▶ YOUR ASSIGNMENT
Copy all the lines of the data that include the word "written".

▶ DATA TO EXAMINE
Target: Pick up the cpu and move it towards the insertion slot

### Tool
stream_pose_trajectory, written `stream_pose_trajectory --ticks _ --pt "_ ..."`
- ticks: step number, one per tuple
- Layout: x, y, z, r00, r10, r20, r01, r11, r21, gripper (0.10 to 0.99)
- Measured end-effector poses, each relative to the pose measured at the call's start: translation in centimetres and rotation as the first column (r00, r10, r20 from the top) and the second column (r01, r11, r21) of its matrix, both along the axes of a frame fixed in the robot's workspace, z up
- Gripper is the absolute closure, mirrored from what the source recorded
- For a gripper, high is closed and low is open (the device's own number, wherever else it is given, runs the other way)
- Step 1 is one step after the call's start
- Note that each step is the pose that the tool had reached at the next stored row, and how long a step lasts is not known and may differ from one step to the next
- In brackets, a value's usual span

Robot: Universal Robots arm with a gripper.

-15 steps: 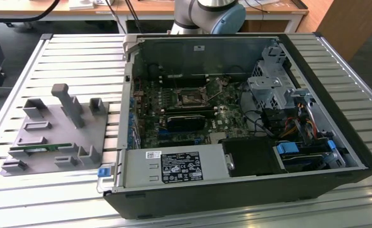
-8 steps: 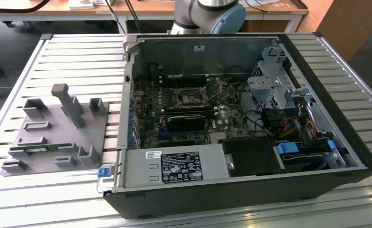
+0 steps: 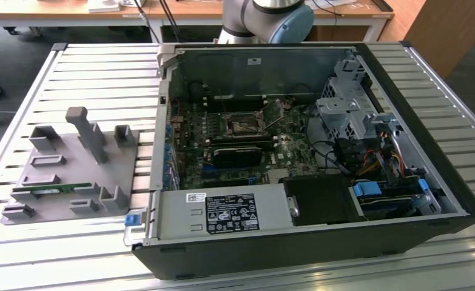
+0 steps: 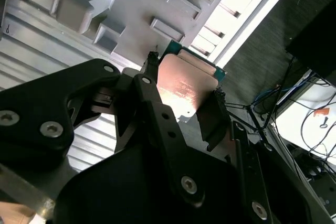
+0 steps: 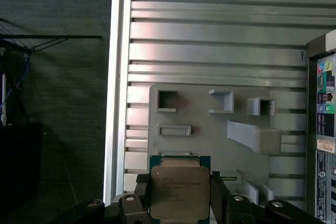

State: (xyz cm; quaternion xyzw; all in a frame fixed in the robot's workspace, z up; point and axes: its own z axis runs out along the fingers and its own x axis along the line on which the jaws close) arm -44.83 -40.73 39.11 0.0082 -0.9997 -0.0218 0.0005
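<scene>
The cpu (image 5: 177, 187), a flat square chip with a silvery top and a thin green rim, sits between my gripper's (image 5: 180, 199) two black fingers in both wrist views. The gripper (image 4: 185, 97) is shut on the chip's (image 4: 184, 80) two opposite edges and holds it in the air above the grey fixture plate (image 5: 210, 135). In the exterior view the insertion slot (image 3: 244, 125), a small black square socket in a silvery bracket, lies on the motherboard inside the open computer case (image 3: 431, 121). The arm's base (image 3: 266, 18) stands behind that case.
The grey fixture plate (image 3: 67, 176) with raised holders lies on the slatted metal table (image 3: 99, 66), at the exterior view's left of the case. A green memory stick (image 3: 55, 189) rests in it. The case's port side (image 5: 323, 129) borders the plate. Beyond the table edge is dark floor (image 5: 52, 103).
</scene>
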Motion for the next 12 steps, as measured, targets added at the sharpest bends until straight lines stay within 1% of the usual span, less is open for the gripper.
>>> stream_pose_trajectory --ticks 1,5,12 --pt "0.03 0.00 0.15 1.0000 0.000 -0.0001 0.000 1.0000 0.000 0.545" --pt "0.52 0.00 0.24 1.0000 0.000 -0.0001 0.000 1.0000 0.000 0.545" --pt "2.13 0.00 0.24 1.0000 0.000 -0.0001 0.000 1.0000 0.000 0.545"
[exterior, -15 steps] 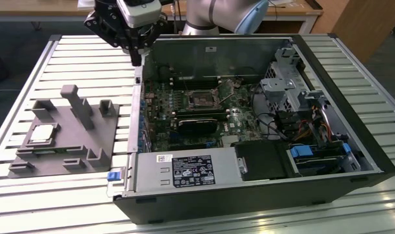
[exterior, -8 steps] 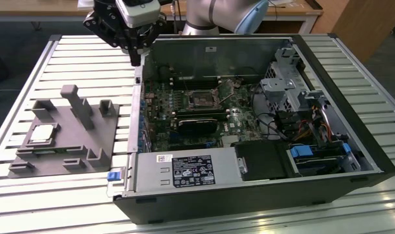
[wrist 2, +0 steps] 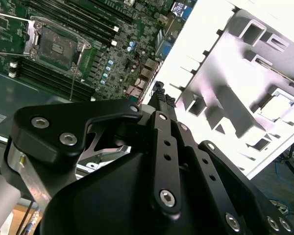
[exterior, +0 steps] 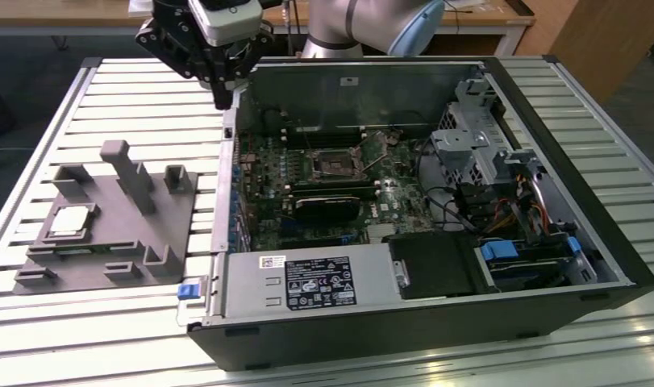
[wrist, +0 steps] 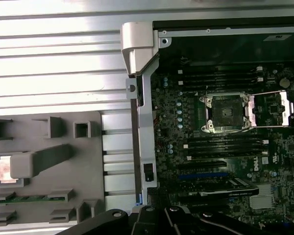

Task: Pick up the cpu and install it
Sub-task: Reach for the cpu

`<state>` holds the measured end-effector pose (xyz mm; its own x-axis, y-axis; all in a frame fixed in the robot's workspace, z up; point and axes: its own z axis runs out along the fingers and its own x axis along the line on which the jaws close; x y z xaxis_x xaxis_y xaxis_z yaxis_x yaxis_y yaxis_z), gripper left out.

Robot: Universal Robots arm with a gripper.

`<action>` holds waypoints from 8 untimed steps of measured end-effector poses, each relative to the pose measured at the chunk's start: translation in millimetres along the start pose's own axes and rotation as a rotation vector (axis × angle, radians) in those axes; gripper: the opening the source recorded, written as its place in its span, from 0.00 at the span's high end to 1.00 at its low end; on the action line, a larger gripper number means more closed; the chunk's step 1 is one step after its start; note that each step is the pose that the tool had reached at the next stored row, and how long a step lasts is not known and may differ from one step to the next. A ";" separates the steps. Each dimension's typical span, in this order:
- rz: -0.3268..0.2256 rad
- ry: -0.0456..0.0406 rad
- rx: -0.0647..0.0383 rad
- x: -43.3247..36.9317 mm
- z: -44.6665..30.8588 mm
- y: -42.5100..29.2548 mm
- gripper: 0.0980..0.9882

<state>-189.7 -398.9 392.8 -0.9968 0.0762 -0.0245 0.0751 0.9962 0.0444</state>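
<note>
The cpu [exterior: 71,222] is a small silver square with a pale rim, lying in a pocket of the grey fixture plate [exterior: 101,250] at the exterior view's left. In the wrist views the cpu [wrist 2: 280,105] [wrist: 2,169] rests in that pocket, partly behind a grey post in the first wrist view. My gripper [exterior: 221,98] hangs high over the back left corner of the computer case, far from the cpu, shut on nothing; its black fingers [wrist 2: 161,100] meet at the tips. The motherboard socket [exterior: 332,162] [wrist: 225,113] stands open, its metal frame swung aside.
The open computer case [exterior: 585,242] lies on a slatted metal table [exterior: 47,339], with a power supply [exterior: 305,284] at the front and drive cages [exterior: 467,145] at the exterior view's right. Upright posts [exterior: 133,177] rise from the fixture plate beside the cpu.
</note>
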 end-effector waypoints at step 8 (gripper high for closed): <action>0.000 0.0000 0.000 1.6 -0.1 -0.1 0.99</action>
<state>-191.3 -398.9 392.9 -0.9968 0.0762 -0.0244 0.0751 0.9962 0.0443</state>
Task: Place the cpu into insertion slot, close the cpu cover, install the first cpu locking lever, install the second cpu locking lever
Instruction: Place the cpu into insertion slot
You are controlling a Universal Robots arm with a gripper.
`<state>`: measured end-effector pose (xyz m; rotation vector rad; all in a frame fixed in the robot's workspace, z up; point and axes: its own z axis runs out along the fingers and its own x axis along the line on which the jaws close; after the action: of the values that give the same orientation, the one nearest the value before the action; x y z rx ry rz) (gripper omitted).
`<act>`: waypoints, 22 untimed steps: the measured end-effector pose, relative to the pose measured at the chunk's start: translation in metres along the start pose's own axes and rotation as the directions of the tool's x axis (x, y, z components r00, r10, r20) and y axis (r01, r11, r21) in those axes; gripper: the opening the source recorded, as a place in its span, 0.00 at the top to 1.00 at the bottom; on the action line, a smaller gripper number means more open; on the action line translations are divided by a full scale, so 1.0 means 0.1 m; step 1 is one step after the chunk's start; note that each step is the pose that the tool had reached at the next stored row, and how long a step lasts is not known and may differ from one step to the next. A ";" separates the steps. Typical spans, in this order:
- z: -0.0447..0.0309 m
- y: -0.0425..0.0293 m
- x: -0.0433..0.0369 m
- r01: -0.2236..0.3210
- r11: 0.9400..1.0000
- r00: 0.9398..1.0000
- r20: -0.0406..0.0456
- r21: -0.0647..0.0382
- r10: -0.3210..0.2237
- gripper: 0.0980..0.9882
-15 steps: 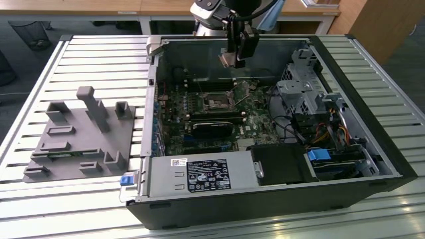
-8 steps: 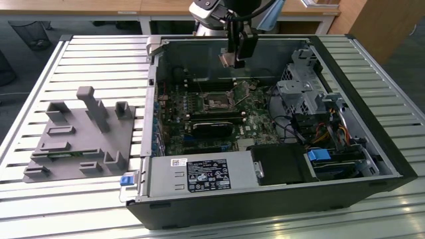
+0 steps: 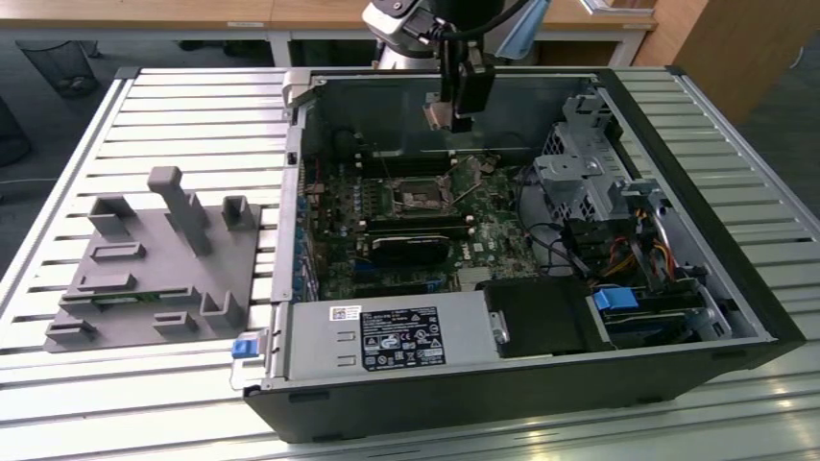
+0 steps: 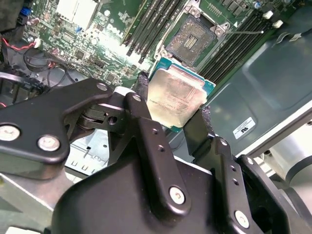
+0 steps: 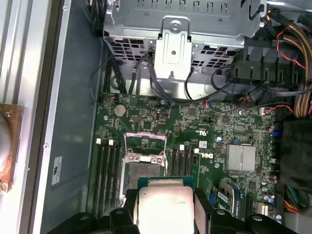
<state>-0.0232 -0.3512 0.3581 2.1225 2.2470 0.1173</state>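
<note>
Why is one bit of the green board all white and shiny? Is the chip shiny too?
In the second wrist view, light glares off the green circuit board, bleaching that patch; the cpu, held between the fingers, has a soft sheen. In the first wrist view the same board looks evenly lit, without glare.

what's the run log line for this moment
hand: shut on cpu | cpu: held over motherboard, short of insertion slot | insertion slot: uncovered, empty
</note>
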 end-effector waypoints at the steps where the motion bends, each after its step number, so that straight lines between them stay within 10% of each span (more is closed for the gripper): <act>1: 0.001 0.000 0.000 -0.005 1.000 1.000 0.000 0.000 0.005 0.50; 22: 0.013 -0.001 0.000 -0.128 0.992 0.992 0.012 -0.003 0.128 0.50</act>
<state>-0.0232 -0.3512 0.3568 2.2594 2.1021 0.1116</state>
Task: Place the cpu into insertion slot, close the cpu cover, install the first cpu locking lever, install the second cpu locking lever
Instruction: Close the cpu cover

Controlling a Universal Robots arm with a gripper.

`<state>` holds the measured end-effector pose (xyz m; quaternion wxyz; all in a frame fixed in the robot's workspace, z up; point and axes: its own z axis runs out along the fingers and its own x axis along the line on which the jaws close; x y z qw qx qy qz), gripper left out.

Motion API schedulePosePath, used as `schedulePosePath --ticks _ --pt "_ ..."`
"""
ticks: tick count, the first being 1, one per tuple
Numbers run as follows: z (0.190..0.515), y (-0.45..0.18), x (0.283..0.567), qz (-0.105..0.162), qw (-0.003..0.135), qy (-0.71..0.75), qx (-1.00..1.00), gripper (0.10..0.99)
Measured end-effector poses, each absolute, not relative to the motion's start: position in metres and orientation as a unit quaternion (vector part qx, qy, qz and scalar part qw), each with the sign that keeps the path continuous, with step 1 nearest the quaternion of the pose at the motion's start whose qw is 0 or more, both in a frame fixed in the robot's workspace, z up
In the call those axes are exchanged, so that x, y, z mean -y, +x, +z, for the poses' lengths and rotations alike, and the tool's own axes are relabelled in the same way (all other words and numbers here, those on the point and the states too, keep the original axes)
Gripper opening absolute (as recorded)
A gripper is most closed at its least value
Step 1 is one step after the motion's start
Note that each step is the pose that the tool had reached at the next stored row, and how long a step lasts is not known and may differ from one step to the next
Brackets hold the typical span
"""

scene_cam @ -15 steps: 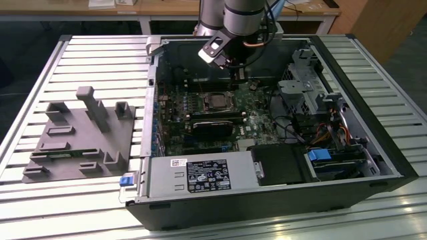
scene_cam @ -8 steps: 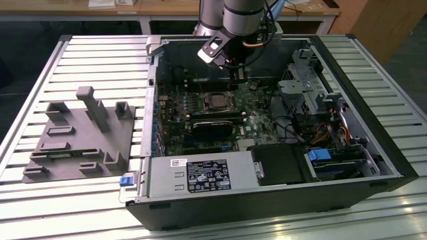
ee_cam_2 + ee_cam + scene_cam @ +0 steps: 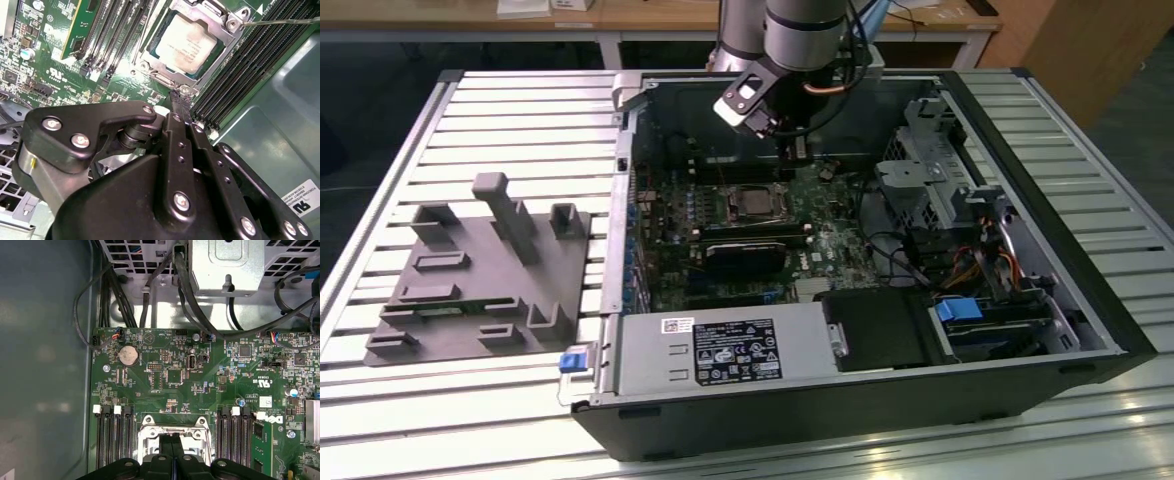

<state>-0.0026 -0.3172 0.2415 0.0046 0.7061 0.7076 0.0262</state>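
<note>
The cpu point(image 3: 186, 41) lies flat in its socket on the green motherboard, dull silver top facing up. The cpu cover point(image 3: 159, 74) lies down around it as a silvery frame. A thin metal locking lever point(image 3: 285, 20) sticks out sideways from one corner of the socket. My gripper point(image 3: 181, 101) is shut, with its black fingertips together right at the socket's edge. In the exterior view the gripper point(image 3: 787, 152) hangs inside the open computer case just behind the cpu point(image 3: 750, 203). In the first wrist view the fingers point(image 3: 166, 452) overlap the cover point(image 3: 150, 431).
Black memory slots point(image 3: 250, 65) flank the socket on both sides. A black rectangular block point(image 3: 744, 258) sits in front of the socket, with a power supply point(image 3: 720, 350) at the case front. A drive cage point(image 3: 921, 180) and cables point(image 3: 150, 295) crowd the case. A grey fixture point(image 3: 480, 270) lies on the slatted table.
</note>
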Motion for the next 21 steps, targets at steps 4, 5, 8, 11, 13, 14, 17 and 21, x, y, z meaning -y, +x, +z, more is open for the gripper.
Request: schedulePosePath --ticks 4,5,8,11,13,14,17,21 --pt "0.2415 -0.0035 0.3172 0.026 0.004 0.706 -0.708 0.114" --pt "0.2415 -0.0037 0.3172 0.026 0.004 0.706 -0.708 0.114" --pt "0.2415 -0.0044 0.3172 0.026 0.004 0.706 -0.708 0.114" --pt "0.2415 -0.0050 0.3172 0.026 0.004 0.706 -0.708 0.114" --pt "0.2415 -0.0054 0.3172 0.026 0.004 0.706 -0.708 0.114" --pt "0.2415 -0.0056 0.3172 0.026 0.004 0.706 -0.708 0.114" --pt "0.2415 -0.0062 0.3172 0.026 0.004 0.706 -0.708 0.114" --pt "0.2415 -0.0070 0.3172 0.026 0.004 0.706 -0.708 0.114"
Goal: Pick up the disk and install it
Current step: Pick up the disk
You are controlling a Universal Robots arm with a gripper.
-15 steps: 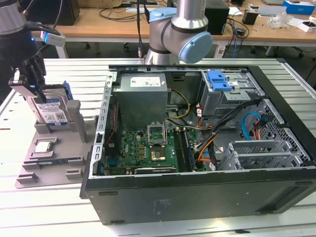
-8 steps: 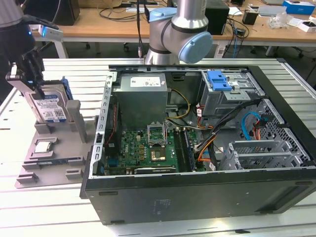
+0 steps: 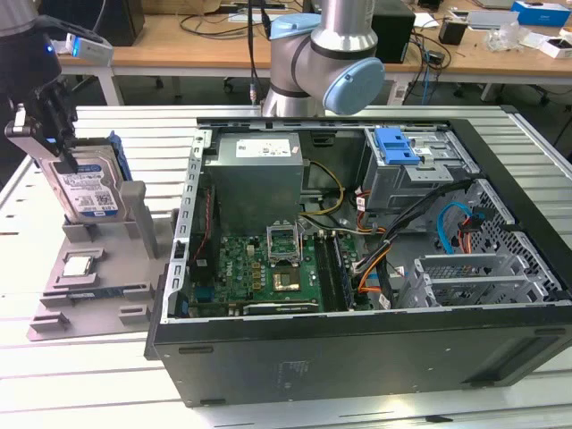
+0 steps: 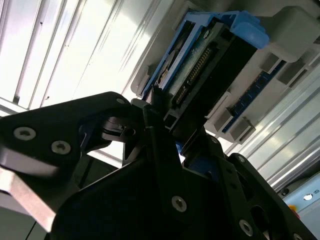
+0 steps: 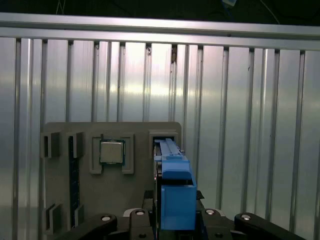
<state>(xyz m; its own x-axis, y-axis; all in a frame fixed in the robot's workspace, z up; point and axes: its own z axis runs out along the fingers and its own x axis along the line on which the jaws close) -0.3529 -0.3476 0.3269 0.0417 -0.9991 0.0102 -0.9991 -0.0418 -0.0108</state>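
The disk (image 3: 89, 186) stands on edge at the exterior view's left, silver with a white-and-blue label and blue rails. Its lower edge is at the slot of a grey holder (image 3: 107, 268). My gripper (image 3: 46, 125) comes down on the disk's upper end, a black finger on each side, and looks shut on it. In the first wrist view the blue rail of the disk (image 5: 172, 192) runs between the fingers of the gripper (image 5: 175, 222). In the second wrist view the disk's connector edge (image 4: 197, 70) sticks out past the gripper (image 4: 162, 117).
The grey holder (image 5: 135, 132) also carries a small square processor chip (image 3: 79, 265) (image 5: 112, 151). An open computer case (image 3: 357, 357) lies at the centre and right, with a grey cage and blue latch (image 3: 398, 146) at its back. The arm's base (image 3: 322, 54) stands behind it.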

▶ TASK RESPONSE
stream_pose_trajectory, written `stream_pose_trajectory --ticks _ --pt "_ ..."`
`<action>` holds waypoints from 8 untimed steps of measured end-effector poses, each relative to the pose measured at the chunk's start: translation in millimetres along the start pose's own axes and rotation as a rotation vector (axis × angle, radians) in those axes; gripper: the opening the source recorded, written as its place in its span, from 0.00 at the span's high end to 1.00 at its low end; on the action line, a larger gripper number means more closed; the chunk's step 1 is one step after its start; note that each step is the pose that the tool had reached at the next stored row, and how long a step lasts is not known and may differ from one step to the next. A ";" separates the steps. Each dimension's typical span, in this order:

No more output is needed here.